Despacho de arquivamento. Anomalia psíquica superveniente do arguido

DESPACHO DE ARQUIVAMENTO. ANOMALIA PSÍQUICA SUPERVENIENTE DO ARGUIDO
RECURSO CRIMINAL Nº 32/23.0PBCTB.C2
Relator: ALEXANDRA GUINÉ
Data do Acórdão: 25-02-2026
Tribunal: JUÍZO LOCAL CRIMINAL DE CASTELO BRANCO – JUIZ 2, TRIBUNAL JUDICIAL DA COMARCA DE CASTELO BRANCO
Legislação: ARTIGOS 97º, Nº 5 E 205º, Nº 1 DA CRP, E 118º, 119º, 120º, 121º, 123º, 374º, 375º E 379º, Nº 1, ALÍNEA A) DO CPP.
Sumário:
1. A doutrina e a jurisprudência salientam a diversidade de grau da fundamentação exigida para os diferentes actos decisórios, desde aquele específico das sentenças e acórdãos estabelecido nos artigos 374º e 375º do CPP, sob pena de nulidade, nos termos do artigo 379º, n.º 1, al. a), do mesmo diploma legal, ao dos meros despachos, por muito relevantes que sejam, assinalando ainda a sua inevitável diferença em função do maior ou menor poder de concisão e clareza discursiva do juiz e do concreto objecto das decisões e dos efeitos da falta ou insuficiência da devida fundamentação
2. Não sendo o despacho recorrido uma sentença, não são aplicáveis as normas do artigo 379.º n.º 1 do CPP, e concretamente, a vertida na alínea a), que só abrange sentenças e acórdãos.

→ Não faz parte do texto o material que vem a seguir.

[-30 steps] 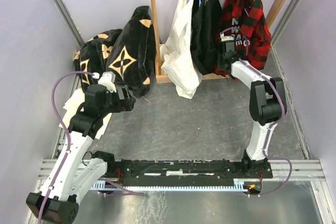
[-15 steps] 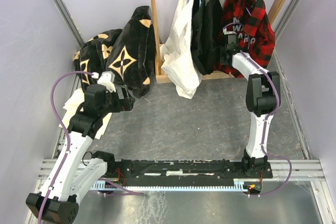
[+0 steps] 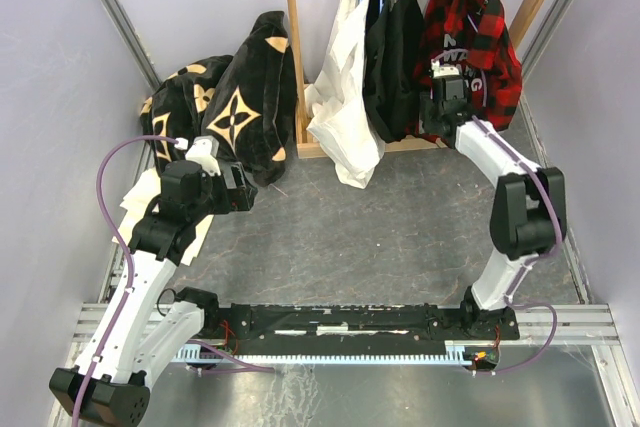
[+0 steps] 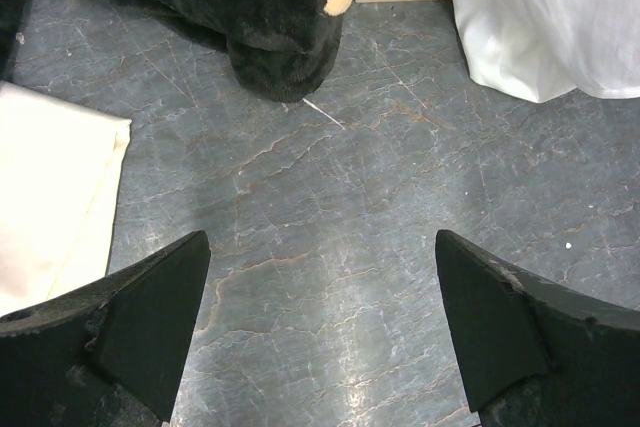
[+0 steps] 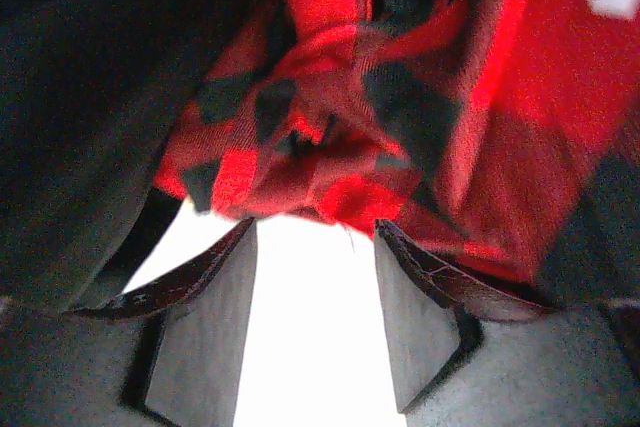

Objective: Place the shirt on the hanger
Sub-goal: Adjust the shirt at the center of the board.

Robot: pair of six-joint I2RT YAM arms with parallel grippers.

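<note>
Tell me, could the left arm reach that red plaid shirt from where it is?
Probably not. The left gripper sits far left near the flower-patterned fabric, while the shirt hangs far right, beyond the white garment and black garment.

Right tool (image 5: pixel 315 235) jaws widened at shirt (image 3: pixel 482 39) hem; right elbow swung outward.

I see black flower-print fabric (image 3: pixel 235 107) heaped in the counter's (image 3: pixel 380 227) far-left corner. A white shirt (image 3: pixel 340 97) hangs at its far edge.
</note>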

3. E, quanto a configurar uma nulidade, o regime destas enfermidades apresenta-se sujeito aos princípios da legalidade e tipicidade, como resulta do artigo 118º, nº 1, do CPP, constituindo apenas nulidades insanáveis as que no artigo 119º, do mesmo diploma legal, se mostram elencadas ou as que, como tal, são cominadas em outras disposições legais.
4. Ora, sendo impossível integrar a falta de fundamentação nos despachos, quer nas nulidades previstas no artigo 119º, quer nas nulidades dependentes de arguição – do artigo 120º – e não existindo norma que a configure como tal, só poderá considerar-se essa eventual omissão como uma irregularidade, com o regime de arguição previsto no artigo 123º, nº 1, do CPP, estando vedado ao Tribunal da Relação o recurso ao consagrado no seu nº 2.
5. Numa situação em que houve um prévio acórdão de um Tribunal da Relação no âmbito dos autos sob recurso, no qual se decidiu que não há lugar a audiência de julgamento em caso de comprovada e não preordenada incapacidade do arguido para prestar declarações e preparar a sua defesa, impondo-se, neste caso, a sua suspensão para realização de nova perícia médico-legal a esse arguido, e onde se admite como boa e mais «conforme aos princípios do processo equitativo, do direito pessoal de defesa e da dignidade humana uma extinção/arquivamento do procedimento criminal em caso de comprovada incapacidade total processual definitiva e irreversível», tendo em atenção os termos do decidido nos autos, inultrapassável se mostra a autoridade de caso julgado formal, pelo menos, relativamente à não realização da audiência de julgamento.